Ángel Mota Berriozábal
Sucintos, como una plegaria que se derrite en el firmamento, como un esbozo de silencio que se quiere en el anhelo y el fracaso, evoco tu recuerdo, el deseo de ser algo más que una hoja, el recuerdo evasivo de desear ese futuro, que, por el tiempo, se ha ido de mis manos. Entonces lo sujeto con el temblor llano de quien todavía cree que en el caminar hará algo, será algo. Acepto, sin embargo, que soy solo esta taza de escombros, de recuerdos ya resquebrajados. Vivencias acabadas sin ganas.

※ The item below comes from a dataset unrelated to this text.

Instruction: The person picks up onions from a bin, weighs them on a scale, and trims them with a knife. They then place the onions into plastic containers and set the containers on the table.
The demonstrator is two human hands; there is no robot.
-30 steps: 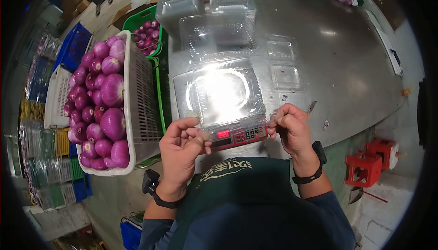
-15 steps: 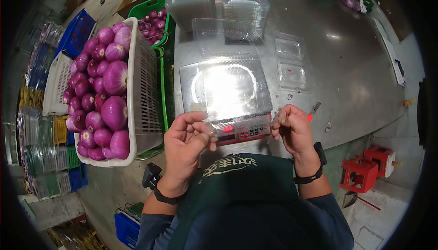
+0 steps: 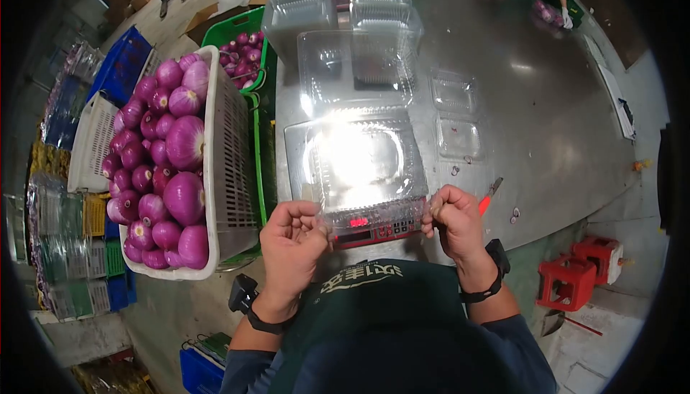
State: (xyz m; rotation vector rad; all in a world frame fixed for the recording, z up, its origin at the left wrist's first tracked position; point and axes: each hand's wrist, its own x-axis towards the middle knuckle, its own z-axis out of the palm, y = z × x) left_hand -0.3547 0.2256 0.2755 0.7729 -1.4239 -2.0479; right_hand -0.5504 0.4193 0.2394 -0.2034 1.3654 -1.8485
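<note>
A clear plastic clamshell box lies open over the metal plate of a red scale, its lid standing up on the far side. At the box's near left corner my left hand pinches the edge between thumb and fingers. My right hand pinches the near right corner the same way. Glare off the plate hides what is inside the box. Through the clear plastic the scale's red digits glow.
Left stands a white crate of red onions, beside green crates. Stacked clear boxes stand behind the scale. Two small trays and a knife lie right. A co-worker's gloved hand is far right.
The view has shifted, so the scene sits lower in the picture. The box's lid stands more open and shows more clearly. Both hands still pinch the near corners.
</note>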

Y solo eso, el verte, lejana, tan lejana, con tu callado amable, me ha quitado esperanza. Tu arma siempre ha sido la distancia y el silencio; el tuyo y el del mundo. Un vacío que acaba con todo lo que amo, mi país, mi pasado, la serenidad, lo que creo, tú, día con día, momento a momento. Entonces voy de camino a una ciudad en busca de no sé qué y tal vez en busca de nada, y así los encuentro a ellos, a todos, esas bestias aladas, esas bestias de cortezas, feroces vorágines de ramas, animales petrificados que han sucumbido al tiempo, como anómalos genes vueltos hojas, células de corteza y olmo.
Uno que otro me da sombra, uno que otro es cobijo del coito de alguien, y el cuerpo donde se esconde edificios, los majestuosos ahora simple decoro, y es a ellos que corro, es en ellos donde me sumerjo con el dolor a cuestas, con el dolor de ser ese alguien que no quise ser, de ser despojo, como todos, de mi propia humanidad. Entonces observo que ellos, los árboles, me siguen, me toman como un bestiario. Veo sus formas atroces de dragones de madera, su figura como mármoles de Rodin y pernoto en bestias que maravillan por lo inusitado, como seres fantásticos emergidos de la tierra, del fango. Tengo miedo. Corro por avenidas y calles, me vuelco a un parque.
Solo, acompañado solo por el silbido de un temor, acaricio los esbozos de la huida, el paso agigantado por calles de asfalto, por monumentos de un pasado glorioso, ahora solo fachadas de un mundo por el que alguien todavía pelea, se devora, con la encarnizada sagacidad de quien teme perder la razón. Entonces, con el paso temeroso, la llovizna en el cielo, la noche que cae, sin saber donde andar, me pierdo, entre conglomerado de ojos, los del ciego. Un Homero vuelto sauce. Y es así que los encuentro, a todos ellos, las bestias, esas bestias de ramas y hojas, ojos que me siguen y persiguen. Tomo el aliento para seguir huyendo. Mas, no puedo más. Los árboles me llevan a un paraje, el de un bestiario donde nosotros, los de carne y hueso, nos hemos vuelto piedra, un mármol acabado por la lluvia, el dolor mismo, una sepultura de la historia.
Es así que los conozco a todos, que los acaricio, que deseo el erotismo bajo la enramada, en el bucólico ser en un espacio anónimo, en un laberinto, eso en un laberinto de árboles; bestias convertidas en árboles tropicales, amazónicos, nórdicos; el mundo entero vuelto ramas y hojas. Acaso son ellos seres como yo convertidos en árboles por algún brujo o druida en su huida del mundo.
Mas, me siento y contemplo, me siento y oigo, y poco a poco, al paso de la llovizna, ese rocío de aire por plátanos de resquebrajada corteza, por gigantes ceibas con flores rojizas, la enramada cae en mí, la enramada soy yo. La hierba se ha vuelto mi cuerpo y todo, todo en torno a mí son seres fantásticos que ahora hablan, me escuchan y me doy cuenta que siempre he sido una bestia, una de ellos y ahora he vuelto casa, luego de surcar el laberinto. Soy un herbolario, una raza de hojas y una corteza que grita y nadie oye, un árbol hermoso que nadie ve, solo los curiosos, copas, que solo las aves tocan, cobijo de parejas que dicen amarse y así vuelvo a mí, me veo la corteza y te observo vuelta piedra, vuelta desnudez a los ojos del mundo. Muerte y vida en el jardín de las bestias, las de los árboles de Buenos Aires.